* What you will do: The expected output is the full data, repeated exactly, without pictures.

[Supplied data Boundary: Start]

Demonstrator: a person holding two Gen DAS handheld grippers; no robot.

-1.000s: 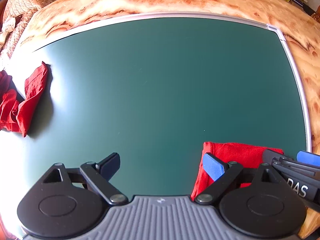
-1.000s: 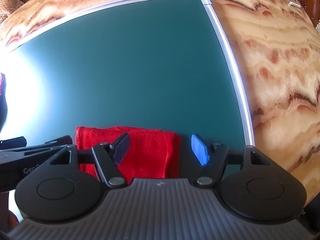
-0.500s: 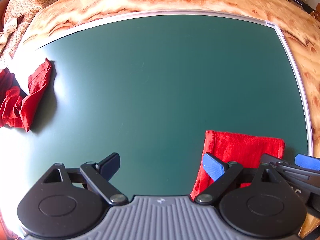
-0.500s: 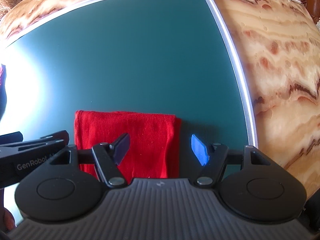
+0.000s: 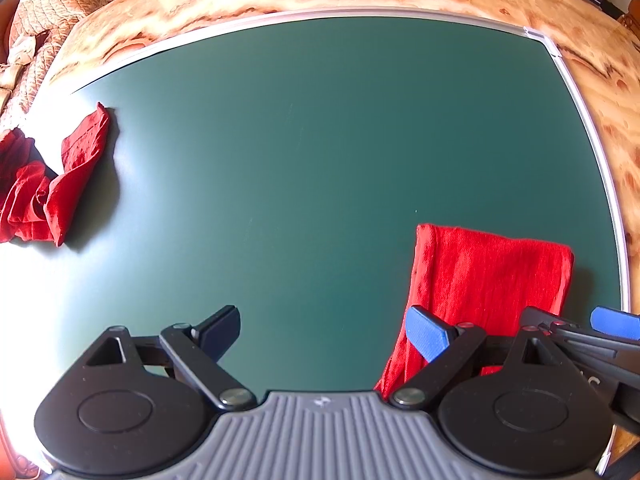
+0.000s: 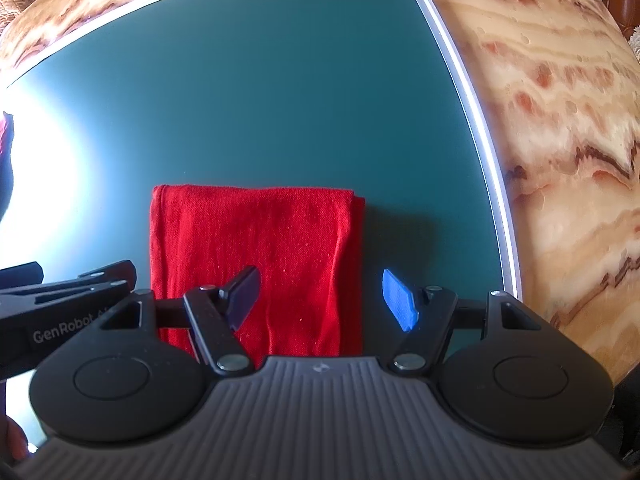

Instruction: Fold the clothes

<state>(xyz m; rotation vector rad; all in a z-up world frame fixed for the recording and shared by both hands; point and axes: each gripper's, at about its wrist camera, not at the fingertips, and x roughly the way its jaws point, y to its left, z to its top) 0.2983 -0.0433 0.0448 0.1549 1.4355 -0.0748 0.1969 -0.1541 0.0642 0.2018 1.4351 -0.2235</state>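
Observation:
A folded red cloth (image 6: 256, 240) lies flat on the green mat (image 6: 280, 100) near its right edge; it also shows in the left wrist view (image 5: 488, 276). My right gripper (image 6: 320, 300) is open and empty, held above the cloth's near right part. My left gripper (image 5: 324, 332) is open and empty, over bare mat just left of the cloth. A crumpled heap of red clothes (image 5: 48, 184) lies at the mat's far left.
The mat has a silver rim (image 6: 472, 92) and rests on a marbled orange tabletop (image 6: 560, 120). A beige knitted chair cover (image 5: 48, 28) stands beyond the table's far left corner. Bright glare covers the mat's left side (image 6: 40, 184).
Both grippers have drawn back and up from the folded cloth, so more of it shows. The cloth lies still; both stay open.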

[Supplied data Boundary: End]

* Exercise response:
Demonstrator: a person holding two Gen DAS handheld grippers; no robot.

-1.000s: 
-1.000s: 
-0.500s: 
-0.500s: 
+0.000s: 
+0.000s: 

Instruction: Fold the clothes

<state>(xyz m; rotation vector rad; all in a z-up world frame fixed for the recording and shared by both hands; point and axes: each gripper's, at about its wrist camera, not at the fingertips, and x roughly the way its jaws point, y to its left, z to its top) 0.2983 -0.0433 0.0448 0.1549 1.4355 -0.0748 0.1969 -0.1541 0.0642 0.2018 1.4351 -0.2235</state>
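Observation:
A folded red cloth (image 6: 256, 240) lies flat on the green mat (image 6: 280, 100) near its right edge; it also shows in the left wrist view (image 5: 488, 276). My right gripper (image 6: 320, 300) is open and empty, held above the cloth's near right part. My left gripper (image 5: 324, 332) is open and empty, over bare mat just left of the cloth. A crumpled heap of red clothes (image 5: 48, 184) lies at the mat's far left.
The mat has a silver rim (image 6: 472, 92) and rests on a marbled orange tabletop (image 6: 560, 120). A beige knitted chair cover (image 5: 48, 28) stands beyond the table's far left corner. Bright glare covers the mat's left side (image 6: 40, 184).
Both grippers have drawn back and up from the folded cloth, so more of it shows. The cloth lies still; both stay open.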

The output is finished, and nothing else is needed.